I sit here tonight, looking out the window of that very same “muse room” and I feel restless. I feel like my nerve endings are on fire and my mind is in a storm and the relentless pain of grief swirls inside. I sit next to a pile of tissues and Lovey Bear and just stare out the window to the bleak, lifeless, wet January day we’re having.
And the thought comes to mind…”what now?”
What now, indeed. There is no prize for reaching this milestone. There is no finish line of this race. This “race” is life and this life is NO life without my little girl.
Ask any bereaved parent and they’ll likely tell you that the days leading up to or after a milestone are often harder than the day itself. This has proven true to me time and time again over the last year and two days, but it’s like I wished it not to be my reality.
It’s as if I published my “truth” post on her angel date and I expected to wake up the next morning not having to to work at believing it. It’s like I said it, therefore, it’s real. It has to be, right?
But the fact of the matter is…I woke up yesterday. And I woke up today. And I didn’t have my little girl.
My sister & her husband flew into town for a quick trip to be here with us. BECAUSE I don’t have my little girl. My family gathered together around the fireplace with wine & cheese at a beautiful spot yesterday. BECAUSE I don’t have my little girl. We spent the day at brunch and later at a brewery today BECAUSE I don’t have my little girl.
I don’t even drink beer. But I’d have stayed at that spot. In that miserably uncomfortable picnic bench seat. Drinking water and small talking. Just to not have to come home to this reality that I don’t have my little girl.
There have been messages, post shares and comments from all corners of the world.

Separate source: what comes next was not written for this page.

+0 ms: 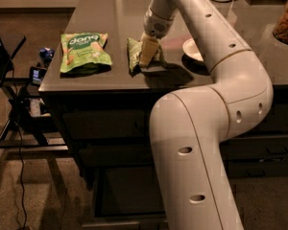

Family flew in. Friends drove in. They left work early for my I’ll timed candlelight ceremony. Stories were shared that I’d never heard and we received so many beautiful gifts of remembrance and loving words of comfort. People really, really rose up to greet us that day. They were there for us in every way we could’ve possibly needed them to be.
BECAUSE I don’t have my little girl.
The absence of her is like air. It is on and around everything. In and through it all. In every word we speak, thought we think and feeling we feel. There is no way around or over it. Air is everywhere. Kate is everywhere. And yet she is so powerfully absent.
And the thing of it is…I just want her. I just want her back. I want her to be my real life again. I want her to be my actual every day again. I want her back.
Because this pain? Without my little girl? It’s just still more than I can bear. I promise you that my public front is that. A front. I am not what I seem to be. A year and two days later, I am a terribly sad, weeping, jealous woman who just wants to be who I used to be.
BECAUSE I don’t have my little girl.